YOUR GOAL ::
Go through the lines below and repeat each one exactly, skipping pictures.

□ □ □ □ □

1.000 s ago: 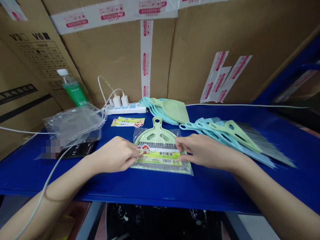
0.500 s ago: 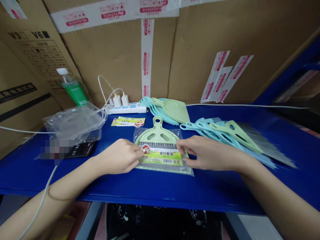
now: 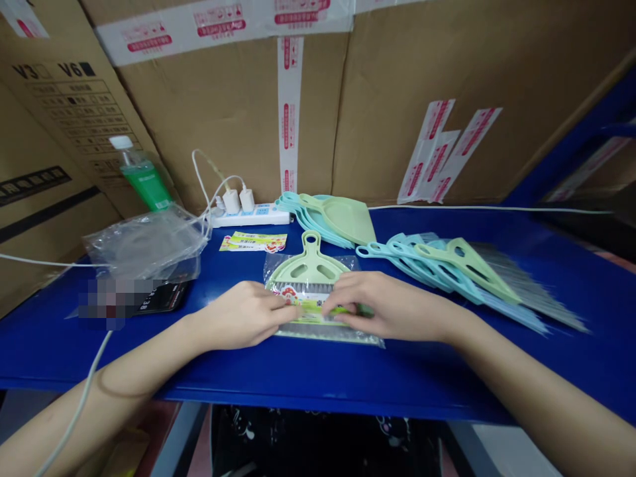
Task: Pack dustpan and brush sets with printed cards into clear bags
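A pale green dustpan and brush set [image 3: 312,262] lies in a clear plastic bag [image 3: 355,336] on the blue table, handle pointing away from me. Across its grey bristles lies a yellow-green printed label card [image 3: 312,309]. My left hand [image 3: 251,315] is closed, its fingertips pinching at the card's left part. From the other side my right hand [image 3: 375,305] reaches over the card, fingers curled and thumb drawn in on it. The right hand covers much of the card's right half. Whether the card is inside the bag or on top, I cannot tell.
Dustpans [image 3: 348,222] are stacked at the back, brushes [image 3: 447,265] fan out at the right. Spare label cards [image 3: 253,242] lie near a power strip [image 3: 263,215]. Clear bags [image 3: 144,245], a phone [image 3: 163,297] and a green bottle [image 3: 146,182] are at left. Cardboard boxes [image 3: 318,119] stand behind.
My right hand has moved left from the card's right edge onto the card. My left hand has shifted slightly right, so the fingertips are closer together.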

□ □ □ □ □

OUTPUT ::
1.000 s ago: 
0.500 s ago: 
now: 
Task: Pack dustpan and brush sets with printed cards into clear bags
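A pale green dustpan and brush set [image 3: 312,262] lies in a clear plastic bag [image 3: 355,336] on the blue table, handle pointing away from me. Across its grey bristles lies a yellow-green printed label card [image 3: 312,309]. My left hand [image 3: 251,315] is closed, its fingertips pinching at the card's left part. From the other side my right hand [image 3: 375,305] reaches over the card, fingers curled and thumb drawn in on it. The right hand covers much of the card's right half. Whether the card is inside the bag or on top, I cannot tell.
Dustpans [image 3: 348,222] are stacked at the back, brushes [image 3: 447,265] fan out at the right. Spare label cards [image 3: 253,242] lie near a power strip [image 3: 263,215]. Clear bags [image 3: 144,245], a phone [image 3: 163,297] and a green bottle [image 3: 146,182] are at left. Cardboard boxes [image 3: 318,119] stand behind.
My right hand has moved left from the card's right edge onto the card. My left hand has shifted slightly right, so the fingertips are closer together.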

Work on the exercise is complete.